Records from a data collection:
-----

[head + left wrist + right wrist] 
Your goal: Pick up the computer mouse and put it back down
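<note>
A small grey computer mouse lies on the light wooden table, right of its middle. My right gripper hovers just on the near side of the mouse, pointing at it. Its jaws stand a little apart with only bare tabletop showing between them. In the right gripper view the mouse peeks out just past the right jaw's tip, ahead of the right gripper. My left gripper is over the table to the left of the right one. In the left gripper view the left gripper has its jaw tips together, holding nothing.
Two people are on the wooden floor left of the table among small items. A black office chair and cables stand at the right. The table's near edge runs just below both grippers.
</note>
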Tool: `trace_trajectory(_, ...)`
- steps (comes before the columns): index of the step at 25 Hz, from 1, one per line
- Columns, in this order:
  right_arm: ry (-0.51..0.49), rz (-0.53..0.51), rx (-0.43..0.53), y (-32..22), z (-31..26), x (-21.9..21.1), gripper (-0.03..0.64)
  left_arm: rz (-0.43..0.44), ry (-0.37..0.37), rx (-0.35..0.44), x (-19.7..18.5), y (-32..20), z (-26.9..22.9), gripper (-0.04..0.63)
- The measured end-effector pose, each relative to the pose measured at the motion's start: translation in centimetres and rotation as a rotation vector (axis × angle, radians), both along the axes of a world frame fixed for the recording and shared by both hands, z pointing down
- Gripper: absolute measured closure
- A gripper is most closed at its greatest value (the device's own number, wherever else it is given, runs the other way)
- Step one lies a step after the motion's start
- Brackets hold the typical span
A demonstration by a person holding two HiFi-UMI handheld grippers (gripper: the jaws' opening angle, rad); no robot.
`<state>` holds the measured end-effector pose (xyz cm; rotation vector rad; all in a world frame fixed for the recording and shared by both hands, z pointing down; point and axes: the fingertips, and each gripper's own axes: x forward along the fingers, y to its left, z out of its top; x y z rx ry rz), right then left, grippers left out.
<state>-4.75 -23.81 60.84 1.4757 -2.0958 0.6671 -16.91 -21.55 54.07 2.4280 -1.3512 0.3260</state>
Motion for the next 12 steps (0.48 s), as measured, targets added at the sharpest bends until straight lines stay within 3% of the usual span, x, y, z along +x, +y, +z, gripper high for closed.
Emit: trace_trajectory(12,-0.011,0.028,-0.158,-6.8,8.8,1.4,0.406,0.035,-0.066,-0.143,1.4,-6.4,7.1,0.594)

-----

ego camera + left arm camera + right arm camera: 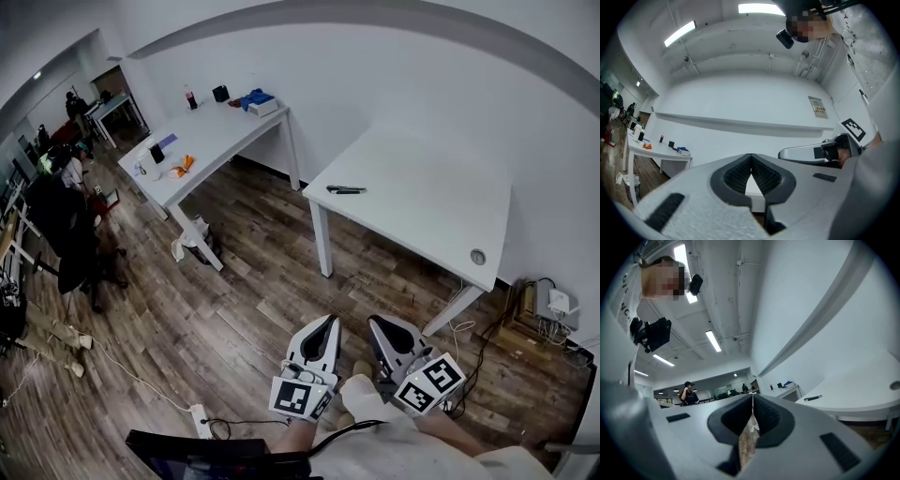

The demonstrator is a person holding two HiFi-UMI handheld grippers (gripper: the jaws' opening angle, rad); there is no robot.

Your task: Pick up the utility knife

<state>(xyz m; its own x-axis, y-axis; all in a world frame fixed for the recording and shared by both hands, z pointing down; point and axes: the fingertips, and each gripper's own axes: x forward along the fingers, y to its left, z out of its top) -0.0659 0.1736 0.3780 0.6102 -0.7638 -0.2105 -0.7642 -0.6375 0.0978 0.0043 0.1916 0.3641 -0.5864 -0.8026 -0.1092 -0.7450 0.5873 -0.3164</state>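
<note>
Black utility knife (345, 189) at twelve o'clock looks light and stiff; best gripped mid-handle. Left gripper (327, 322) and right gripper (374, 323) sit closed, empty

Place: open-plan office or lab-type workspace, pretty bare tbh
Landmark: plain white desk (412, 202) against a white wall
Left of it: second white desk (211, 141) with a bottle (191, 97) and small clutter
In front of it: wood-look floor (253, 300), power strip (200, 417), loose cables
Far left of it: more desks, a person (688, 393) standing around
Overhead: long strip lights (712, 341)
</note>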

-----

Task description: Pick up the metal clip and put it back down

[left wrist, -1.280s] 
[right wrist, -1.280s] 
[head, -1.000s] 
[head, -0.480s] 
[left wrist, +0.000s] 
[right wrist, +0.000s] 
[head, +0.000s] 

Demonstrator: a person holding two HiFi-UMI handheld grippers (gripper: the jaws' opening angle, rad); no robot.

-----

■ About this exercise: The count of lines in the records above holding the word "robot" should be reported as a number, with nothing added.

■ Exercise response: 3